§ **EXERCISE DETAILS**: Every line of the listing is to be printed again exactly.
****************************************
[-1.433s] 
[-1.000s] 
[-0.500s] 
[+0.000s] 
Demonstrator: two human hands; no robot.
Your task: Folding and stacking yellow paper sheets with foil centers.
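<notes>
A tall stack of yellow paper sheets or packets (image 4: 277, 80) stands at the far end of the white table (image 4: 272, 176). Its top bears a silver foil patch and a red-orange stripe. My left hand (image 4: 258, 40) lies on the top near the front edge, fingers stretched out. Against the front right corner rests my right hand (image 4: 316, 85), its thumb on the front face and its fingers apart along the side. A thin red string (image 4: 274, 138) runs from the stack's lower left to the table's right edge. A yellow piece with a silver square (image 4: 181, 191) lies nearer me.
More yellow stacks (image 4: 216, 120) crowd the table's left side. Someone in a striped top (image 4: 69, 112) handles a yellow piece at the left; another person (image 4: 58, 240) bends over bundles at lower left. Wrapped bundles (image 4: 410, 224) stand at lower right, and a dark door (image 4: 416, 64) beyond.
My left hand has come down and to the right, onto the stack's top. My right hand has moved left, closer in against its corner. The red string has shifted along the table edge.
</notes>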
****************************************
§ **REPLY**:
[-1.433s] 
[-1.000s] 
[-0.500s] 
[+0.000s] 
Demonstrator: two human hands; no robot.
Your task: Folding and stacking yellow paper sheets with foil centers.
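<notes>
A tall stack of yellow paper sheets or packets (image 4: 277, 80) stands at the far end of the white table (image 4: 272, 176). Its top bears a silver foil patch and a red-orange stripe. My left hand (image 4: 258, 40) lies on the top near the front edge, fingers stretched out. Against the front right corner rests my right hand (image 4: 316, 85), its thumb on the front face and its fingers apart along the side. A thin red string (image 4: 274, 138) runs from the stack's lower left to the table's right edge. A yellow piece with a silver square (image 4: 181, 191) lies nearer me.
More yellow stacks (image 4: 216, 120) crowd the table's left side. Someone in a striped top (image 4: 69, 112) handles a yellow piece at the left; another person (image 4: 58, 240) bends over bundles at lower left. Wrapped bundles (image 4: 410, 224) stand at lower right, and a dark door (image 4: 416, 64) beyond.
My left hand has come down and to the right, onto the stack's top. My right hand has moved left, closer in against its corner. The red string has shifted along the table edge.
</notes>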

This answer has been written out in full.